Trump has repeatedly said the North American Free Trade Agreement needs to be renegotiated or scrapped.

Chuck Dowdell, director of public works for the city of Waco, said tariffs would become another factor to consider when contracting for street construction.

“It all gets down to market price,” Dowdell said. “We put our projects out to bid, and the lowest bidder who meets specifications and qualifications gets the work. Increases in the cost of material are going to play a part, as are increases in the cost of labor. I don’t know that tariffs would have more of an impact than, say, Hurricane Harvey, which has caused a concentration of folks providing relief and construction on the Gulf Coast.”

Owens-Brockway is among the largest producers of glass containers in the world, with plants in North and South America, Europe and Asia. Its facility in Waco produces containers primarily used by the beer industry.

Owens-Brockway spokeswoman Kristin Kelley said she does not know if the company has considered the impact of a 10 percent levy on aluminum and whether it would increase demand for glass bottles.

“But that is something we can investigate,” Kelley said.

Scott Bland, president of the Heart of Texas Builders Association, said the tariffs could have a chilling effect on state highway construction projects, including the widening of Interstate 35 through Waco.

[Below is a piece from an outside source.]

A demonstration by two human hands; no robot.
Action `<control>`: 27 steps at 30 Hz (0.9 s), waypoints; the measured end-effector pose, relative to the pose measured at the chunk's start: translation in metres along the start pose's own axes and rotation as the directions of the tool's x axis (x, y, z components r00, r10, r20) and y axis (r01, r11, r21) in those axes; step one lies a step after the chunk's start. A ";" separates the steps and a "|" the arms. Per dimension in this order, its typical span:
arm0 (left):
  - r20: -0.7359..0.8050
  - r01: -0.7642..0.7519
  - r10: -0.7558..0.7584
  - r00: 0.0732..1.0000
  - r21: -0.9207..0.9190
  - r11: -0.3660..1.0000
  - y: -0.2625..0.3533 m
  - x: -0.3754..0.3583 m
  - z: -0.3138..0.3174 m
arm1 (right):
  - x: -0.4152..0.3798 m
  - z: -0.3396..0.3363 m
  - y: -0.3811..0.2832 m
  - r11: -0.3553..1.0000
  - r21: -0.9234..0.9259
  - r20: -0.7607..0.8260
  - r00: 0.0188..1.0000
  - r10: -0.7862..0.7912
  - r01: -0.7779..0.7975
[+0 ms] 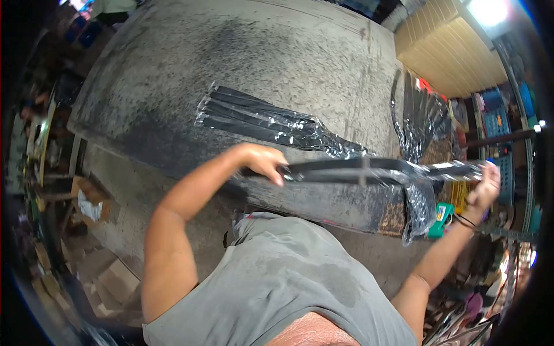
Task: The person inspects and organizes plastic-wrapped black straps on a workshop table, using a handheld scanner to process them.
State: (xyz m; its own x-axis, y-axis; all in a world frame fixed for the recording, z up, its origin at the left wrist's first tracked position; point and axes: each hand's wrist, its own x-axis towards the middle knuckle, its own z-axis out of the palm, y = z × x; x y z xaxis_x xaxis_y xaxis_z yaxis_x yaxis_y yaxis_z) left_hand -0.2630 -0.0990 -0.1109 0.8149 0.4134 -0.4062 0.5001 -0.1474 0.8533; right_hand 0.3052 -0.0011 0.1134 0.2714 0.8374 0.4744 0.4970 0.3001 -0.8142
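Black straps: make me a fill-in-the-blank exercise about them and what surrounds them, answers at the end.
The straps stretch from the left hand to the ____ hand.
A strap bundle lies on the table, its loose ends fanned toward the picture's ____ edge.
The bundle's clear wrapping is made of ____.
The person's shirt is coloured ____.

Missing words: right; left; plastic; gray.

"Where could a hand pass?"

"Over the far left of the wide, grey, stained table [156, 63], beyond the flat bundle of black plastic-wrapped strips [259, 112]."

"Far right?"

"Blocked by the big tan cardboard box [453, 55]."
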 end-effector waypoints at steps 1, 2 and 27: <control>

A local Texas Department of Transportation official referred questions to officials at the headquarters in Austin, who did not return a call for comment.

Bland Cromwell, an industrial real estate specialist with Coldwell Banker Jim Stewart Realtors, said he does not believe tariffs could quench demand for commercial and industrial space in Greater Waco, though they could put upward pressure on lease rates over the long haul.

“The market is still strong, and we’re almost completely out of distribution space,” Cromwell said.

He said a prospect he and the Greater Waco Chamber of Commerce have been courting soon may go public with plans to open a new manufacturing plant employing 100 to 250 people in a few years.

A development proposed by the Dallas-based Stainback Organization at State Highway 6 and Interstate 35 would also require significant construction. Cromwell said several commitments have been secured, and Stainback would place the first phase on 100 of more than 300 acres available at the site.

Increased construction costs, which may or may not materialize, “would be a nonfactor in the development of this site, though they could require some adjustments in rent,” Cromwell said.